様々なジャンルのあるジオラマですが、海上を航行する艦船のジオラマは愛好家も多く、人気のジャンル。「ウォーターライン」と呼ばれる喫水線上の部分を再現した艦船模型と、海のディティール表現などが見どころです。そんな艦船ジオラマで、誰もがやってみたい(?)注目の新作がSNSに投稿されました。

 大海を威風堂々と1隻で進む軍艦。その上構には、いくらと輪切りになったキュウリ。堂々とした「イクラ軍艦」です……って、そっちの軍艦かーい!

堂々たる「イクラ軍艦」の威容(アルキメデスさん提供)

 ダジャレを具現化したジオラマ「イクラ軍艦」をTwitterで発表しているのは、普段は真面目な艦艇や航空機、陸模型のジオラマを作っているアルキメデスさん。デジタルやアナログでのイラストも描いています。

 出オチ感満点の「イクラ軍艦」ジオラマ。アルキメデスさんは「以前イラストレーターさんが軍艦巻きの航行するイラストを発表しているのを拝見して、誰も制作しないと思い、いずれジオラマに作ってみたいと思いました。本当に些細な理由です」と動機を語ってくれました。

上から見たところ(アルキメデスさん提供)

 お寿司の「軍艦」は昭和の初め頃、東京・銀座のお寿司屋さんで誕生したといわれています。握ったシャリの周囲を黒い海苔で巻き、その姿を「黒鉄の城」である軍艦に見立てた、というのが由来。イクラやウニなど、握り寿司にすると食べにくい食材を食べやすく提供する手法として全国に広まりました。

 イクラ軍艦が波をけたてて進む海面は、ウレタンの表面にアルミホイルを加工して作られています。塗装し、綿や油彩を使って海面の細かい色合いや引き波(航跡)を再現。
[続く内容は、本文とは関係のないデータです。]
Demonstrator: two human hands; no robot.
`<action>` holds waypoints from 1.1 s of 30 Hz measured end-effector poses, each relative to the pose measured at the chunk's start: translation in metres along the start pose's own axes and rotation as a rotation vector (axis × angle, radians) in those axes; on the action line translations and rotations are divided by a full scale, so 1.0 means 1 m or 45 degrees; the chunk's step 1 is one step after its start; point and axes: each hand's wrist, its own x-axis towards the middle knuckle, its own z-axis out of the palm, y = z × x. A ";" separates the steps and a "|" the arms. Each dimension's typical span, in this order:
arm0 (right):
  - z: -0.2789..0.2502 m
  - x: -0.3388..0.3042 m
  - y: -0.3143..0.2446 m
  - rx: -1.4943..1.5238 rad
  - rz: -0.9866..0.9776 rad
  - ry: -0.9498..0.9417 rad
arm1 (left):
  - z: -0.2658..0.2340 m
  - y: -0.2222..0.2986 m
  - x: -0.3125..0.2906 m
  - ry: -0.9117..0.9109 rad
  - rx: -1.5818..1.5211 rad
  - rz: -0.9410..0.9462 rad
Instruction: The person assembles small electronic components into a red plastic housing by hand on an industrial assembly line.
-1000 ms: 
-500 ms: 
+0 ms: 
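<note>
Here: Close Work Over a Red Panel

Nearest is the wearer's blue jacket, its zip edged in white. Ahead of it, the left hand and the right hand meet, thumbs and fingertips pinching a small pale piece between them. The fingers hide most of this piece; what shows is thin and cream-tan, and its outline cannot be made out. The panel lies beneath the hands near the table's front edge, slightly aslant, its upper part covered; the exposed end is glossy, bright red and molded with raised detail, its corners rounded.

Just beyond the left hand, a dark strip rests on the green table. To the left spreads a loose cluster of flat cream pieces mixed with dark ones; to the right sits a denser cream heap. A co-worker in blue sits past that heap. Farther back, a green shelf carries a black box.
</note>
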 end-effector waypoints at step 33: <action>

引き波のディティールを細かく再現(アルキメデスさん提供)

 今回、肝心のイクラ軍艦は食品サンプルを素材にしたとのこと。食品サンプルは高価なので、艦隊を組むほど多く用意すると、元がダジャレだけにシャレにならない金額になるため、断念したそうです。

 元がダジャレだけに、スピード勝負の即席ジオラマだったという今回の作品。それでも塗装面などの乾燥時間で7時間程度はかかったといいます。真横から見ると、イクラを満載して海を進む軍艦の躍動感が素晴らしいですね。

真横から見ると海の臨場感がアップ(アルキメデスさん提供)

 普段の艦船ジオラマでは、ウォーターラインモデルの世界標準となっている1/700スケールで作っているというアルキメデスさん。このイクラ軍艦も1/700スケールとして考えてみると……なんだかとても豪快なものに思えてきます。食べきれるかな?